Ömer KOCAK ALPARSLAN
Actor
Ömer received a grant to help to help him study at the Théâtre national de Strasbourg.
What is your artistic background?
I have just completed my third and final year at the TNS School. Before attending the school, I took a preparatory course at the Filature de Mulhouse through a competitive exam. I connected primarily with authors such as Pier Paolo Pasolini, Nazim Hikmet, Anna Akhmatova, Darwich, and Aimé Césaire. I navigated through the languages of my contemporaries, Alexandrian verse, Greek tragedies, and philosophical and political texts. The text is a pillar, a structure, a rhythm, a breath, and the element to which the actor can cling onto in order to continue to nourish their inner landscape. During my training, I was also influenced by other disciplines, notably masked games, clowning, music, dance, neutral masks, documentary theater, contact improvisation, and many others. I had the opportunity to travel to Pisa, to the Prima del Teatro – Scuola Europea per l'Arte dell'Attore. There I met actors from Spain, Italy, Germany, and Belgium and discovered their world and their craft. I did an internship with Grace Andrews and Charlotte Monskoe, teachers at the Guildhall in London. During my three years at the TNS, I also worked on projects set up by my friends and colleagues. It was three years of creativity and research, artistically nourishing.

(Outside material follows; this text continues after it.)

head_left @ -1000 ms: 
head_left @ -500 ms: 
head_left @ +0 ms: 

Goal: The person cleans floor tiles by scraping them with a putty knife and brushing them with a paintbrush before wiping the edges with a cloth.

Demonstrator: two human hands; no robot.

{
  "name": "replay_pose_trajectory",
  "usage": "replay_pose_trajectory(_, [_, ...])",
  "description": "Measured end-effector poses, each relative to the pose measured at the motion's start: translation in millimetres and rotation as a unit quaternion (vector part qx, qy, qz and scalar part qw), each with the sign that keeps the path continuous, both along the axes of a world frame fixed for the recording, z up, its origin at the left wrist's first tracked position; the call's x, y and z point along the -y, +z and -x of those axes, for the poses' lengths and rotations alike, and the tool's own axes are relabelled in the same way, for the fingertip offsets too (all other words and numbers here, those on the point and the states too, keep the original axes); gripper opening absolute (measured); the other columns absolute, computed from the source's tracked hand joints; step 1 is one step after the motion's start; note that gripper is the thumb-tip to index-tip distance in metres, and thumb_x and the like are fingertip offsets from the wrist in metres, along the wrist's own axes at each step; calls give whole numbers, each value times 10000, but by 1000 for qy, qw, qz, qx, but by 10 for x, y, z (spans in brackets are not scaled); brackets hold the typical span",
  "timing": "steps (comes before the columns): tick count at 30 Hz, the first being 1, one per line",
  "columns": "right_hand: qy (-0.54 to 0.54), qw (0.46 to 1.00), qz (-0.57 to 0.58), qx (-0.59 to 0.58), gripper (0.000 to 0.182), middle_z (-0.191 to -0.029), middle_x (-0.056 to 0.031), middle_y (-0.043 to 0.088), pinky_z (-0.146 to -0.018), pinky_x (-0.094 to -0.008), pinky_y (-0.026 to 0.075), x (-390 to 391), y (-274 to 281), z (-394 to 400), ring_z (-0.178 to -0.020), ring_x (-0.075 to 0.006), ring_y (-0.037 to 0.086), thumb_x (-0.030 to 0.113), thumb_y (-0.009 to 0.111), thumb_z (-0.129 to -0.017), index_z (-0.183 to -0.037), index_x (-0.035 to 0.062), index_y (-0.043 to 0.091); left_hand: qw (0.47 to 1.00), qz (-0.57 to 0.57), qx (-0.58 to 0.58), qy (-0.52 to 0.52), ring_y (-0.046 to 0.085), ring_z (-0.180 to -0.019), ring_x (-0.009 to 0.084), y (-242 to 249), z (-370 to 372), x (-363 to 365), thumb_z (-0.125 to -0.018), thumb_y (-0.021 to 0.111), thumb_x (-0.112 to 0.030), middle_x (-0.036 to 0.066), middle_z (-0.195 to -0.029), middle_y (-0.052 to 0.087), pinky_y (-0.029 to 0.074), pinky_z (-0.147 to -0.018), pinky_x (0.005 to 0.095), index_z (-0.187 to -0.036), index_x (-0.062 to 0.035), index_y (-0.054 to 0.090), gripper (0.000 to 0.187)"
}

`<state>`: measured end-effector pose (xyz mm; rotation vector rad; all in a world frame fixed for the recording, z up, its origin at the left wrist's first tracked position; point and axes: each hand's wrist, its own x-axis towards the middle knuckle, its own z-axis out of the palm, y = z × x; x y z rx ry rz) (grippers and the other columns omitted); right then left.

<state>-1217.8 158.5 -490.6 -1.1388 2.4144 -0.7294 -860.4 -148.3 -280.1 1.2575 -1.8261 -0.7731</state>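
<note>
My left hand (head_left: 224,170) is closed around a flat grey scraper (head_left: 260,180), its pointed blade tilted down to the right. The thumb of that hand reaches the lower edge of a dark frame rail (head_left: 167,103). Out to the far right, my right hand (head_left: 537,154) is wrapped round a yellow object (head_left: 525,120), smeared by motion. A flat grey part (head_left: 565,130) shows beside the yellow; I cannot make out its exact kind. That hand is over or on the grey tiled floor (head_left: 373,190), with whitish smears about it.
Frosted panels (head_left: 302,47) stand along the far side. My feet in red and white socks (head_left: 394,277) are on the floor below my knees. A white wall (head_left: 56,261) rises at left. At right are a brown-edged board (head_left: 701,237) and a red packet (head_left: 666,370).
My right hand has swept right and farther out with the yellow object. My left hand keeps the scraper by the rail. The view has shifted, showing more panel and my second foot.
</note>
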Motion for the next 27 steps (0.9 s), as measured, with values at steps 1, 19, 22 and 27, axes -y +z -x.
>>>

How do you view your profession today?
I actively and passively observe and listen to what is around me and what is happening inside me. Ultimately, my gaze is never fixed; it changes. It is modified by events, by the news around us. It is like a character: it is never static. What we call a “character” or ‘figure’ is constantly in motion, just like the “gaze” I cast on my profession, on art, and on my career.
Where do you see yourself in five years? In 10 years?
I have resumed writing a screenplay that I have duly modified because times have changed. I would like to plant it so that it can grow and come to life. Within 10 years, it would be nice to have already made a film and/or directed a play. What drives me in all this is directing and communicating with other professionals, not to mention directing actors. It's an exercise I enjoy because it's meticulous work, a job that requires listening and sharing, with everything having to be perfectly coordinated between the director and the actor. I would say that this is when you understand an actor the most.